Abstract
Background
Hypothyroid has several effects on the cardiovascular system. Global myocardial performance index (MPI) is used in assessment of both left ventricular (LV) systolic and diastolic function. We compared MPI in hypothyroidism patients vs. normal control subjects.
Material/Methods
Eighty-two hypothyroid patients were divided into 2 groups: a subclinical hypothyroid (SH) group (n=50), and an overt hypothyroid (OH) group (n=32). The healthy control group (CG) constituted of 37 patients. TSH, FT3, and FT4, anti-TPO, anti-TG, insulin, lipid values, and fasting glucose levels were studied. All patients underwent an echocardiographic examination.
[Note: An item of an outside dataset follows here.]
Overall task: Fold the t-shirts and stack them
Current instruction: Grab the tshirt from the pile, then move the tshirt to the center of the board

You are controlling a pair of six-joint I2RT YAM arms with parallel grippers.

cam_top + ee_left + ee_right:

Myocardial performance indexes were assessed and standard echocardiographic examinations were investigated.
Results
MPI averages in OH, SH, and control groups were 0.53±0.06, 0.51±0.05, and 0.44±0.75 mm, respectively. MPI was increased in the OH and SH groups in comparison to CG (p<0.001, p<0.001, respectively).
Conclusions
MPI value was significantly higher in hypothyroid patients in comparison to the control group, showing that regression in global left ventricular functions is an important echocardiographic finding. Future studies are required to determine the effects of this finding on long-term cardiovascular outcomes.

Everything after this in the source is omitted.